Try it: Only one stretch of the listing below is wanted: every line from the first to the line containing "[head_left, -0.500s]", set down exactly.

Dataset extract:
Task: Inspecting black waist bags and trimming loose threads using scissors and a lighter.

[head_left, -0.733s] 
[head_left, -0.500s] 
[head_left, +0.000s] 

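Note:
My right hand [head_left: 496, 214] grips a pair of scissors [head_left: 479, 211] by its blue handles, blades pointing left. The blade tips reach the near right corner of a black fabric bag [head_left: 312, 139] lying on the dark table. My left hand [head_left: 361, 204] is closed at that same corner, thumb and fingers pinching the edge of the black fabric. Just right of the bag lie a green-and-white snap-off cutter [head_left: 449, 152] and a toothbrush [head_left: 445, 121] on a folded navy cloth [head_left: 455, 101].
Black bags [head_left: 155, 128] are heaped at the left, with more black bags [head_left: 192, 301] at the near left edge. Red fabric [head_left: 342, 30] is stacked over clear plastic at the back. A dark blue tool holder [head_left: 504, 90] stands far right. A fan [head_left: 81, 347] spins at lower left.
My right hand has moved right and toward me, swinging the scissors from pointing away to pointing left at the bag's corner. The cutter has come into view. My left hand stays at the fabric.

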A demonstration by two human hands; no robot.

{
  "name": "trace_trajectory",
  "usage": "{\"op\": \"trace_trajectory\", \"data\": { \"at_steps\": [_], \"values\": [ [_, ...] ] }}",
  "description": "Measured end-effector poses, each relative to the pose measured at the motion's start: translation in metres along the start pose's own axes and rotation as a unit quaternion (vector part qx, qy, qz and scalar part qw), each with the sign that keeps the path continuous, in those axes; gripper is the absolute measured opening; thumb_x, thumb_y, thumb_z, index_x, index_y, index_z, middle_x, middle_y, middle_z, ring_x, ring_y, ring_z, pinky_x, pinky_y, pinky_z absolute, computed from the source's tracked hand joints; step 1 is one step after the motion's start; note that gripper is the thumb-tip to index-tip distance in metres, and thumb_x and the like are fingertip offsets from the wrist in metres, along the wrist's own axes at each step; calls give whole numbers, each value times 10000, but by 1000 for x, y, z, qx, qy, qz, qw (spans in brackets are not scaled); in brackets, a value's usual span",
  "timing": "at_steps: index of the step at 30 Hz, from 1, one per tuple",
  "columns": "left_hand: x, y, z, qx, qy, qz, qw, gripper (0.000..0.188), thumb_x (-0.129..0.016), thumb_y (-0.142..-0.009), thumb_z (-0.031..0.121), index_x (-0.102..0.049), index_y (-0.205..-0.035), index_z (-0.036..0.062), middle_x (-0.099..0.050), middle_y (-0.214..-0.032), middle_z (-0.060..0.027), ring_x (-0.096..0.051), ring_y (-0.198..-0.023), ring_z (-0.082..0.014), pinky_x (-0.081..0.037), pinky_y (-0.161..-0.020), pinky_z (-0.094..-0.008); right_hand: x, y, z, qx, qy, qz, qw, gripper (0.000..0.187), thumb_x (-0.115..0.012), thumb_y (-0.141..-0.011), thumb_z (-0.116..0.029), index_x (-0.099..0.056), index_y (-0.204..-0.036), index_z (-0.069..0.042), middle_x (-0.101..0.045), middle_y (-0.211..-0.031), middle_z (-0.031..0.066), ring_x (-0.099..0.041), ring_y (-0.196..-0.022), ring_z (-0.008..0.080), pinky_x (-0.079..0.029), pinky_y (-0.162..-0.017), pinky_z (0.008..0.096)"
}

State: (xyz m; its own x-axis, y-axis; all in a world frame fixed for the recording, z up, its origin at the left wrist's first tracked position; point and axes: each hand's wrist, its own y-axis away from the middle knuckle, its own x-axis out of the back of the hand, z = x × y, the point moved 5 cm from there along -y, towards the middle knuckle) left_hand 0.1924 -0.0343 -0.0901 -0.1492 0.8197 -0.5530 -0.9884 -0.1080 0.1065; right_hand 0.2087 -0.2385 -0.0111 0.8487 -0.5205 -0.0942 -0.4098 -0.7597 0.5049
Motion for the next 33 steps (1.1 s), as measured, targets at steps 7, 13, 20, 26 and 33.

Task answer:
Task: Inspecting black waist bags and trimming loose threads using scissors and a lighter.

[head_left, -0.733s] 
[head_left, -0.500s] 

The answer requires nothing more.